Nearly a year after getting permission to drill and oil and gas well near Texoma Parkway from the city’s Planning & Zoning Commission, Roff Operating Co. received the same permission from the Sherman City Council Monday evening. The company recently received a drilling permit from the Texas Railroad Commission, which was the reason for the delay.
The council unanimously voted to approve the specific use permit for the well, which will be located at 1220 E. Peyton St., between Loy Lake Road and Texoma Parkway, following a public hearing on the matter that saw no one come forward to address the council.
“This is a final step for the specific use permit for this oil well,” Sherman Director of Developmental Services Scott Shadden said, adding the P&Z recommendation was a unanimous decision. “We’ve been waiting on the Railroad Commission for some permits and now they have those in hand so they’re moving forward.”
Frank McColloch, who represented Roff Operating Co. before the commission last year said the machinery to drill the well may be visible at first on the property, which is behind Pizza Hut between Loy Lake Road and Texoma Parkway, but then it would not be very easy to see. At the time, McColloch estimated the drilling should take about a month and said it is reasonable to expect the well could operate for 20 to 30 years.

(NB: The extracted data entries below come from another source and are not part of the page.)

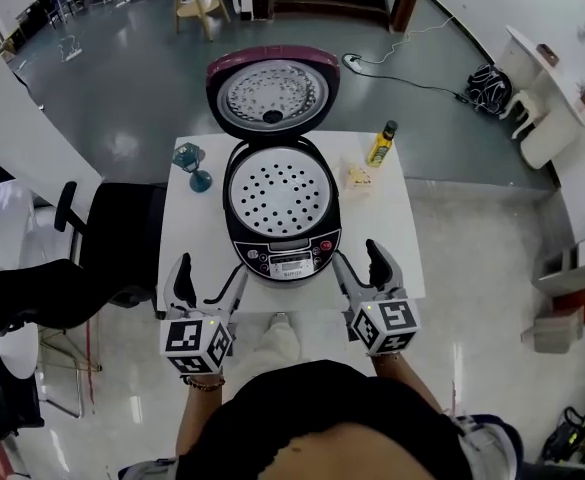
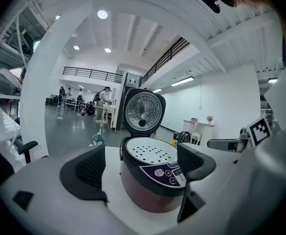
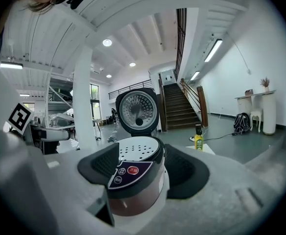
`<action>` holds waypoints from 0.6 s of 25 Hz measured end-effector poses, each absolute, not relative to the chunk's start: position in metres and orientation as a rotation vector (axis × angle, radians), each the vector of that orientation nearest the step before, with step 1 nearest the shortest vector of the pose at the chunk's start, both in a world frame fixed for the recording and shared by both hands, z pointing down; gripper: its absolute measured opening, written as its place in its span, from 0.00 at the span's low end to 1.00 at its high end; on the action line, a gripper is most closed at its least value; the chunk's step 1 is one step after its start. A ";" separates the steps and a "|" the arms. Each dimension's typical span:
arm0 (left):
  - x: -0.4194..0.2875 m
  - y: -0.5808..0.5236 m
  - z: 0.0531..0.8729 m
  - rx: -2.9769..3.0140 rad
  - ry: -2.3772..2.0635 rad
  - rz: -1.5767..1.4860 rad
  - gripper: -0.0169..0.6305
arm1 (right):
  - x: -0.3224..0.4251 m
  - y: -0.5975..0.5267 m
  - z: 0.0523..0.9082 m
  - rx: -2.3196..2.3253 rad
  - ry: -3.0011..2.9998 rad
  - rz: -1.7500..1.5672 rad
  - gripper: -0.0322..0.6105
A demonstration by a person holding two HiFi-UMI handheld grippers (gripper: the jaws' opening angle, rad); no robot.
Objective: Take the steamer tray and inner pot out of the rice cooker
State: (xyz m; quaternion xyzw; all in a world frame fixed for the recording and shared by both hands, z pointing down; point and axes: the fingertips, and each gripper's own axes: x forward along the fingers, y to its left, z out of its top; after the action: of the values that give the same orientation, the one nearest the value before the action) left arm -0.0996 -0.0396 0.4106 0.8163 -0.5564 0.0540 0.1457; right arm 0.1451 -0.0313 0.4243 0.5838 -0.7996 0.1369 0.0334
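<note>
The rice cooker (image 1: 282,253) stands mid-table with its lid (image 1: 273,93) swung up and back. A white perforated steamer tray (image 1: 280,193) sits in its mouth; the inner pot beneath is hidden. My left gripper (image 1: 209,280) hangs open at the cooker's front left, near the table's front edge. My right gripper (image 1: 360,268) is open at its front right. Neither touches the cooker. In the left gripper view, the tray (image 2: 150,152) lies ahead of the open left gripper (image 2: 140,169). In the right gripper view, the tray (image 3: 137,148) shows beyond the open right gripper (image 3: 143,170).
On the white table (image 1: 397,258) stand a yellow bottle (image 1: 381,144) at the back right, a small pale item (image 1: 358,177) beside it, and a blue glass piece (image 1: 194,163) at the back left. A black chair (image 1: 97,258) sits left of the table.
</note>
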 end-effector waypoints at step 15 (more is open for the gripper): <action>-0.111 -0.137 0.423 2.376 -1.608 0.354 0.70 | 0.153 -0.127 0.429 1.781 -2.326 0.368 0.48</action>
State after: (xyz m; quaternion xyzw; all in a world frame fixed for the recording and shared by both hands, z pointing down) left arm -0.1114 -0.1374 0.4229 0.8155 -0.5518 0.1214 0.1253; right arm 0.1533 -0.1269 0.4286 0.6003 -0.7844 0.1240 0.0943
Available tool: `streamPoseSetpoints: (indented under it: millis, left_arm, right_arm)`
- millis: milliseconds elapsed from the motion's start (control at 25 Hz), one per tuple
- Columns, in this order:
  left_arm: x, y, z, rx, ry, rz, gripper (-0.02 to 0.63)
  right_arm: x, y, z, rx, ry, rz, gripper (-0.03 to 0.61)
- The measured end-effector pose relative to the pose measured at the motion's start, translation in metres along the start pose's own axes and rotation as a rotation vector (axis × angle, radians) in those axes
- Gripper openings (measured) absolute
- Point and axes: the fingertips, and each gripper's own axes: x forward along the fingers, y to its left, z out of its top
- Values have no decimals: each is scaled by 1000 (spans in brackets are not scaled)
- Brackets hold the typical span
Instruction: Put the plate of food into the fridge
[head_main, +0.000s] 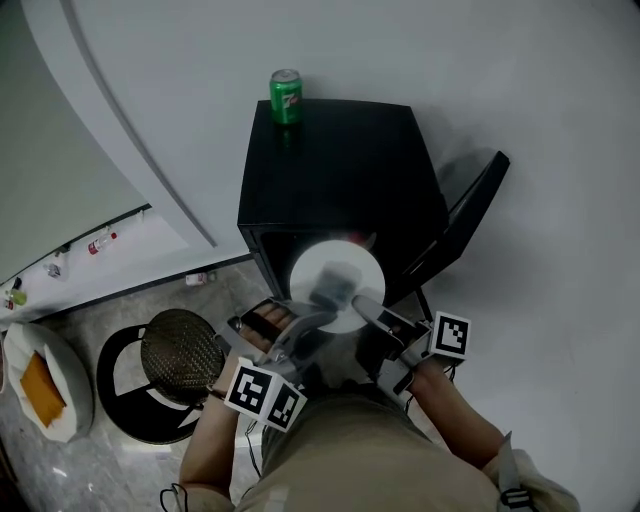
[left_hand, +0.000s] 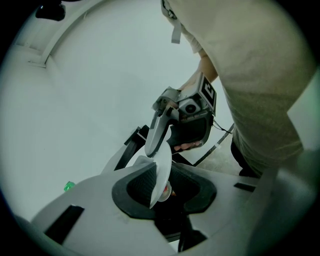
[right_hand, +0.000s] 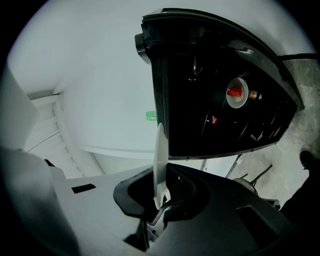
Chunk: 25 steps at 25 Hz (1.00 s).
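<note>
The left gripper (head_main: 303, 322) and right gripper (head_main: 365, 306) are each clamped narrowly on an opposite rim edge of the white plate (head_main: 337, 285). The plate is held between them at the open front of the black mini fridge (head_main: 340, 160). It is round, and the food on it is blurred.

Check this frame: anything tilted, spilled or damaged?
Nothing stands out. The white plate is gripped at its rim by the left gripper and the right gripper, in front of the open black fridge. No spill is visible. The green can stands upright on the fridge top.
</note>
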Motion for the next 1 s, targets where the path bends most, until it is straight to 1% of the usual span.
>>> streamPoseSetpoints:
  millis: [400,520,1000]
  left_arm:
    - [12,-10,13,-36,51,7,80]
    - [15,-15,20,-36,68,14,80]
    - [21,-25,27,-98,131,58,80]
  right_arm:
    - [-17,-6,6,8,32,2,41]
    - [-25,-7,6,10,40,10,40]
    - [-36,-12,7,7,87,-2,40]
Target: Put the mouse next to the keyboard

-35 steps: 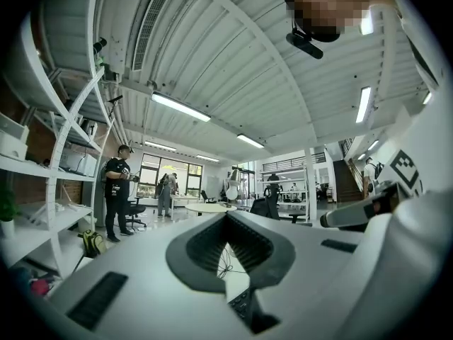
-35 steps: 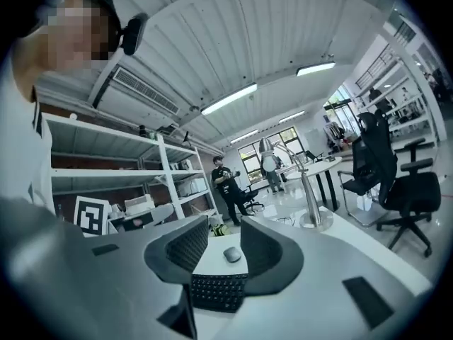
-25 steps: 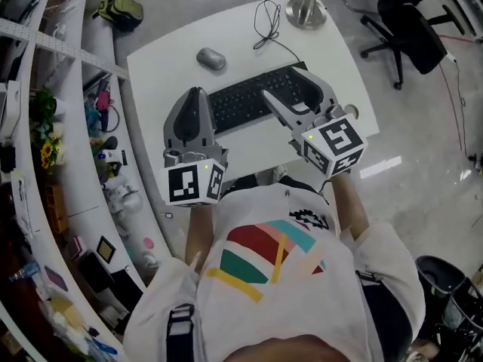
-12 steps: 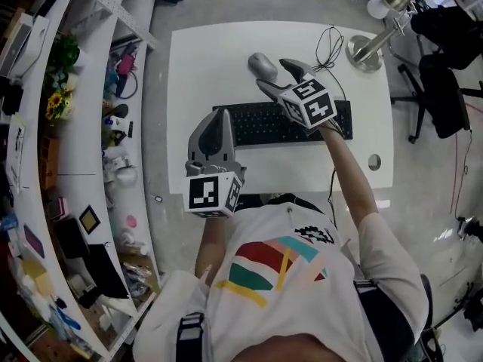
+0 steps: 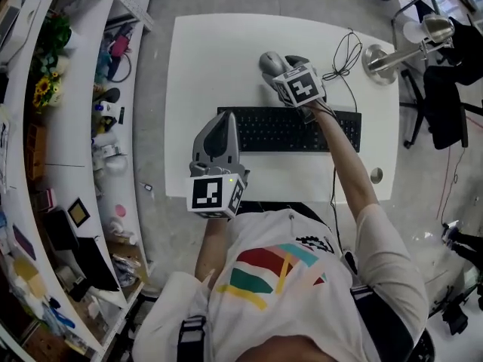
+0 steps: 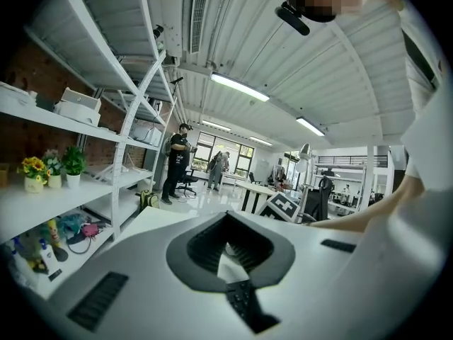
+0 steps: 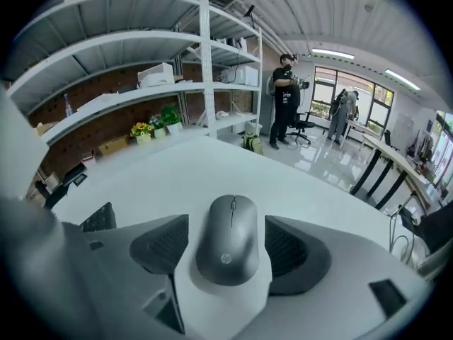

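left gripper (image 5: 221,123): hung over keyboard's (image 5: 290,130) 9 o'clock end, jaws pressed together, empty; probably idle, out of the way.
mouse (image 5: 269,61): on table (image 5: 204,59), 12 o'clock of keyboard, apart from it.
right gripper (image 5: 287,68): jaws spread wide astride mouse, pads not touching; lined up to grasp.

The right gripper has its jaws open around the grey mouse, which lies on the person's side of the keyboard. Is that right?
No. The head view shows the mouse lying beyond the keyboard, on its far side from the person. The right gripper does have its jaws open around it.
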Tool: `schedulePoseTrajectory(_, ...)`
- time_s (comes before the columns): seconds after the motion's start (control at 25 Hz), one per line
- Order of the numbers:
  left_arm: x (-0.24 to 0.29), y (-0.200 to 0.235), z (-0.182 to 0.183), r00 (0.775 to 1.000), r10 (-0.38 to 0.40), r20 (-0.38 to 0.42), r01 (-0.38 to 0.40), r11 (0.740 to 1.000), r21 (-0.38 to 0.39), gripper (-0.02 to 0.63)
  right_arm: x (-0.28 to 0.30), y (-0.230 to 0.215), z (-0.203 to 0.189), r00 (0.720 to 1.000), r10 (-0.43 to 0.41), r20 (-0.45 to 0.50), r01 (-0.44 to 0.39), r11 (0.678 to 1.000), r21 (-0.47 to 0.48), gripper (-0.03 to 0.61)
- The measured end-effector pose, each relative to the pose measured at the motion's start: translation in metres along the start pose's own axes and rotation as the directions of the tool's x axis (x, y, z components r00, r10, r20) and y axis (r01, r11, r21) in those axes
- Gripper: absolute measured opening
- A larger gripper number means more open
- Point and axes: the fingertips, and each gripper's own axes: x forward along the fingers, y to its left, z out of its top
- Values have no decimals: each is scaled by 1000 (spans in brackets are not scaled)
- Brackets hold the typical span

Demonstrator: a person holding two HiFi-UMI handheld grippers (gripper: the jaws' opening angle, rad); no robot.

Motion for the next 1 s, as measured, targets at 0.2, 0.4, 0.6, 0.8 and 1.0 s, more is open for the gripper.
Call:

The council approved with the specific use permit Monday with no discussion.
McColloch told the Herald Democrat last year that any hydraulic fracturing done at the well would be done “in the same manner as the other wells have been completed in this area.”
The Railroad Commission of Texas defines hydraulic fracturing, which is commonly known as fracking, as “the stimulation of a well by the application of hydraulic fracturing fluid under pressure for the express purpose of initiating or propagating fractures in a target geologic formation to enhance production of oil and/or natural gas.”
When asked what would be done with any water used in the hydraulic fracturing process last year, McColloch said via email that it would be a small amount of water and “any frac water that is recovered will be disposed of into a Class II injection well that is subject to the rules and regulations of the Texas Railroad Commission.”
A U.S. Environmental Protection Agency report concluded in 2016 that hydraulic fracturing can impact drinking water resources under some circumstances, but the Railroad Commission states on its website that its records “do not indicate a single documented groundwater contamination case associated with the process of hydraulic fracturing in Texas.”
“You’ve had a lot of wells drilled and completed up in the city of Sherman and the completion techniques will be the same on this well as all the other wells that have been completed up there,” McColloch said last year. “It’s not going to be one of those big fracks that you hear about out in West Texas and the Barnett Shale. It’s nothing anywhere near like that.”
The website texas-drilling.com, which compiles oil and gas data from the Texas Railroad Commission obtained through the Texas Public Information Act, lists 112 drilled oil and gas wells in Sherman, with 15 currently producing.
Shadden said last year, to his knowledge, the East Peyton Street location was the third location in the city that Roff had looked at for a well. The planned well on East Peyton Street will be a conventional vertical well that is expected to produce in a manner similar to the other wells in Sherman. In the document prepared for the council, city staff said drilling operations will begin later this year.